> **YOUR INSTRUCTIONS**
Set the listing down again, exactly as it stands below.

•••

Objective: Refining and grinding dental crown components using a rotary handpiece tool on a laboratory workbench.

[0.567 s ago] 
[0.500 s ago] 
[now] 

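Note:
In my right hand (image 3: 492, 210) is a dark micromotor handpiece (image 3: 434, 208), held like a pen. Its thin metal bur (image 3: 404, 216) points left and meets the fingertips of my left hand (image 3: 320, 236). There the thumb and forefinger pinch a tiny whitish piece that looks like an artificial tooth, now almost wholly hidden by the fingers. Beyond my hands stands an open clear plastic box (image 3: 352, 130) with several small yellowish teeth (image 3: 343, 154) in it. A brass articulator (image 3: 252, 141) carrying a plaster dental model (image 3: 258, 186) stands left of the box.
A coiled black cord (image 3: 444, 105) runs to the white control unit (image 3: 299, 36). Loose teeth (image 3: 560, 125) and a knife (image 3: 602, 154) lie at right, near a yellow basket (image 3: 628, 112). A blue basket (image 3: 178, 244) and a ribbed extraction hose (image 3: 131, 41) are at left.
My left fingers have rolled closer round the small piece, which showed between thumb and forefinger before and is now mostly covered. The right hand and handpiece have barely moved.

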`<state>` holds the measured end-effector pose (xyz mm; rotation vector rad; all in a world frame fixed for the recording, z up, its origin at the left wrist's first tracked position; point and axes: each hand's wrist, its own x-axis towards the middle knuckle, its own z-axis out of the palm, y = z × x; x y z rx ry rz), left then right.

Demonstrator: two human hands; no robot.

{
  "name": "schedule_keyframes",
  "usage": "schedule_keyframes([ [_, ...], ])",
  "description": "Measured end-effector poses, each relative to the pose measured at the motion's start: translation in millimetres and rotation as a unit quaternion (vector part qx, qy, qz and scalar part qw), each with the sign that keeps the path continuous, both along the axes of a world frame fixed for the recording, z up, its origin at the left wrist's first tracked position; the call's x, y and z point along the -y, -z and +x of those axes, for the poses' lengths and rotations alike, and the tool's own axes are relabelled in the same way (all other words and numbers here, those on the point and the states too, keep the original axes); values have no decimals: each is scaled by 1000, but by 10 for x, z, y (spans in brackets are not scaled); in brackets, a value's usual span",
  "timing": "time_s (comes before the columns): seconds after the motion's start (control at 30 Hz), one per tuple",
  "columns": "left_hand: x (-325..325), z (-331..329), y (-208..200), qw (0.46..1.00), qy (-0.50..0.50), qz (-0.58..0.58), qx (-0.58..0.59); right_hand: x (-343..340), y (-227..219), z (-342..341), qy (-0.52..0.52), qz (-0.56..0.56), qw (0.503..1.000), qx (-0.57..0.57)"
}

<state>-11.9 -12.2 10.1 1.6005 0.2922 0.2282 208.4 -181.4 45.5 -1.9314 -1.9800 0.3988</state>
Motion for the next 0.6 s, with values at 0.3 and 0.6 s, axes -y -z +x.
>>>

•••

> **SOLUTION TO THIS PROBLEM**
Objective: Refining and grinding dental crown components using a rotary handpiece tool on a laboratory workbench.

[0.567 s ago] 
[0.500 s ago] 
[now] 

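Note:
In my right hand (image 3: 492, 210) is a dark micromotor handpiece (image 3: 434, 208), held like a pen. Its thin metal bur (image 3: 404, 216) points left and meets the fingertips of my left hand (image 3: 320, 236). There the thumb and forefinger pinch a tiny whitish piece that looks like an artificial tooth, now almost wholly hidden by the fingers. Beyond my hands stands an open clear plastic box (image 3: 352, 130) with several small yellowish teeth (image 3: 343, 154) in it. A brass articulator (image 3: 252, 141) carrying a plaster dental model (image 3: 258, 186) stands left of the box.
A coiled black cord (image 3: 444, 105) runs to the white control unit (image 3: 299, 36). Loose teeth (image 3: 560, 125) and a knife (image 3: 602, 154) lie at right, near a yellow basket (image 3: 628, 112). A blue basket (image 3: 178, 244) and a ribbed extraction hose (image 3: 131, 41) are at left.
My left fingers have rolled closer round the small piece, which showed between thumb and forefinger before and is now mostly covered. The right hand and handpiece have barely moved.
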
`<state>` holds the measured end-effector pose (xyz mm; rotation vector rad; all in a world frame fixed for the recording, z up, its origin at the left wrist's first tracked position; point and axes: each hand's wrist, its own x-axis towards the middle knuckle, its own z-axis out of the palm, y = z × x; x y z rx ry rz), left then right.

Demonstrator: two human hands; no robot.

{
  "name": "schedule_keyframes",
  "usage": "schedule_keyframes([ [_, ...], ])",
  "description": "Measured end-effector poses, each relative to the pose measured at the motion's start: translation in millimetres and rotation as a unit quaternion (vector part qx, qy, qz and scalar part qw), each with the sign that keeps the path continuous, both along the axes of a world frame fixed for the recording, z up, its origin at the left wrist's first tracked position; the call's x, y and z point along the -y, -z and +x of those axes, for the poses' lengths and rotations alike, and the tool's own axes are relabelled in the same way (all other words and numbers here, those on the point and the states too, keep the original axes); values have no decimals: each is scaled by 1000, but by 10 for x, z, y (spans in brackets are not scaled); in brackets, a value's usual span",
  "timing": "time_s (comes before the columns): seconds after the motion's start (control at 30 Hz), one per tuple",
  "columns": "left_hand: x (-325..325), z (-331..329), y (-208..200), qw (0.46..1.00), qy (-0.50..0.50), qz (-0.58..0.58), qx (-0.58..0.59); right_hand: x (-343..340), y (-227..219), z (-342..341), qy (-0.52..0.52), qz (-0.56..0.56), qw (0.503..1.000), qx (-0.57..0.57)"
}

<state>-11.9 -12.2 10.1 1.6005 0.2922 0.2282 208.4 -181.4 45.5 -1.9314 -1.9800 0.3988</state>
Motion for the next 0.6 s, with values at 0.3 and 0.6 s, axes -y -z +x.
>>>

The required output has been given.